TO DO
Please copy the lines below exactly, from the first one through the line showing "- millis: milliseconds".
═════ DATA BELOW ═════
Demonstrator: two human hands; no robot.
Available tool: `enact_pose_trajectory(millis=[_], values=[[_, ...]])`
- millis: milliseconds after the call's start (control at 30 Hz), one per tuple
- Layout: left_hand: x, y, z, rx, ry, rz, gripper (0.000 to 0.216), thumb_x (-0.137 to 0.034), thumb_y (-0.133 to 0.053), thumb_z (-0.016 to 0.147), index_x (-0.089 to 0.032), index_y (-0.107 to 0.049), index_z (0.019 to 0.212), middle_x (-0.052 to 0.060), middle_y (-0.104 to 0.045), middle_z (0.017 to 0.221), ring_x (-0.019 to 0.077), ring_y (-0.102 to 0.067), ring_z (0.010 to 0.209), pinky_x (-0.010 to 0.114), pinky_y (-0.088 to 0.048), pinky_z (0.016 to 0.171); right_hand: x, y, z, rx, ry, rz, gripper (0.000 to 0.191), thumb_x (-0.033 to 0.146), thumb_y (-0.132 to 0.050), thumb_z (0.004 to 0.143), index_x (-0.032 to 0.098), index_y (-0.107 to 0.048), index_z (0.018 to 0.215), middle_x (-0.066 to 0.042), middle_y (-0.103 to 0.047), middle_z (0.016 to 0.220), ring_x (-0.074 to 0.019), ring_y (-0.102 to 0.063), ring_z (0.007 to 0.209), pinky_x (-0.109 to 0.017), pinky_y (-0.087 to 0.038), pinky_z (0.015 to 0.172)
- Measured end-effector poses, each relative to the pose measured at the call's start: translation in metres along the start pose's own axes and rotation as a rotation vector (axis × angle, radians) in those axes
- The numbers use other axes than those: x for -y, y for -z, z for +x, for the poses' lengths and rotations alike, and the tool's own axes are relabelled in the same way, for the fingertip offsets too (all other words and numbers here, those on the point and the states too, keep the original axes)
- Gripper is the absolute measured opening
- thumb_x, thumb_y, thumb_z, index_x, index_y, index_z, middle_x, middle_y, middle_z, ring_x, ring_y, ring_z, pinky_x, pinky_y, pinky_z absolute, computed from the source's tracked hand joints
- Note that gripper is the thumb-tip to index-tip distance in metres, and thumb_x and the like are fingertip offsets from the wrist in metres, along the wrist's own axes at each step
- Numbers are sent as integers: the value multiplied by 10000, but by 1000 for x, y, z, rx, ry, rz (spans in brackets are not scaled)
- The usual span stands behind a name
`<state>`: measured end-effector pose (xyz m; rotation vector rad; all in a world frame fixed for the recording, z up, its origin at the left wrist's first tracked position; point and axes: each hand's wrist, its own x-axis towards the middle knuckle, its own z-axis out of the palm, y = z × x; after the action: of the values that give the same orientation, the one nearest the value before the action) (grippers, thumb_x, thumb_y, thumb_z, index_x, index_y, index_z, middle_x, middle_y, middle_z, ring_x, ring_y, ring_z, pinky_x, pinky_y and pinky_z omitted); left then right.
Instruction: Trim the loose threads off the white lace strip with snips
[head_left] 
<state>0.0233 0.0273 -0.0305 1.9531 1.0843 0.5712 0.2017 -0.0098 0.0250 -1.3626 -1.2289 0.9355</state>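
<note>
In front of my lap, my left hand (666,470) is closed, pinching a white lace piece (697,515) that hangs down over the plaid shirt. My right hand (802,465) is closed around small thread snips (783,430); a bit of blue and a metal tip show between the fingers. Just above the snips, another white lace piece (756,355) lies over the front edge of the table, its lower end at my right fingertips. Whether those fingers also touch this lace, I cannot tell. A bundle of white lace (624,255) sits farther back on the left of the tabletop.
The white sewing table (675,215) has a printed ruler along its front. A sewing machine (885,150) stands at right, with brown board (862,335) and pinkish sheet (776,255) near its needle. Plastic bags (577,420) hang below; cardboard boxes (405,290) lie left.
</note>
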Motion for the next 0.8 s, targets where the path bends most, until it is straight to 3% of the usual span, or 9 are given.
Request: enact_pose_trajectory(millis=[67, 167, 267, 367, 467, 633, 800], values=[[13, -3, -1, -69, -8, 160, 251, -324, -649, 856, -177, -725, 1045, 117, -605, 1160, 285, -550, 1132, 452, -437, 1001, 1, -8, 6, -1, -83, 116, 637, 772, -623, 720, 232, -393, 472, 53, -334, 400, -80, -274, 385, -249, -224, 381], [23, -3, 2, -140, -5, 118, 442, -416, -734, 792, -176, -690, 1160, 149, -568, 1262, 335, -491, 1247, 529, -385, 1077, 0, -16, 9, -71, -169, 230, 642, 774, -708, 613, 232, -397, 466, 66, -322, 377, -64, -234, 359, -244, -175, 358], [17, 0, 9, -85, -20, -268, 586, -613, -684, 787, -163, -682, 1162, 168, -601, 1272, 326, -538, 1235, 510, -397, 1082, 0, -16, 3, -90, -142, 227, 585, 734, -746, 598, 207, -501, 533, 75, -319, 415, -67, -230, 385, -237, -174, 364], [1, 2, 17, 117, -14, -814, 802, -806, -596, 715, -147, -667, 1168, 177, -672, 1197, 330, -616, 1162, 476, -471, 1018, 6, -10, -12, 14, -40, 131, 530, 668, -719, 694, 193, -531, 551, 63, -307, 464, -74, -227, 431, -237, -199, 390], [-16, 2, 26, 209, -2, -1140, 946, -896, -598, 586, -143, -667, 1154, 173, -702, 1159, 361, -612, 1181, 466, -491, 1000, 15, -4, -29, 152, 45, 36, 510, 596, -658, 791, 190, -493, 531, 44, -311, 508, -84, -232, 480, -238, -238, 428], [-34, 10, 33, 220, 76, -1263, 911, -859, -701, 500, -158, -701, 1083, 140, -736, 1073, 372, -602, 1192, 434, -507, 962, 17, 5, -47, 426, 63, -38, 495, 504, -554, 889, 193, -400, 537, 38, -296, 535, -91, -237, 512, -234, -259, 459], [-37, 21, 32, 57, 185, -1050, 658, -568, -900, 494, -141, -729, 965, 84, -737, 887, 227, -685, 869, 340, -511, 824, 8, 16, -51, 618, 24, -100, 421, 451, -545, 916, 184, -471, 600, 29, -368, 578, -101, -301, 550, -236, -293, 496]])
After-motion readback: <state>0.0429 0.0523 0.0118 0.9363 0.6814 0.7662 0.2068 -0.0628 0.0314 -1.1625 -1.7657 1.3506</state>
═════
REPLY
Demonstrator: two human hands; no robot.
Available tool: `enact_pose_trajectory(millis=[_], values=[[_, ...]])`
- millis: milliseconds after the call's start (control at 30 Hz), one per tuple

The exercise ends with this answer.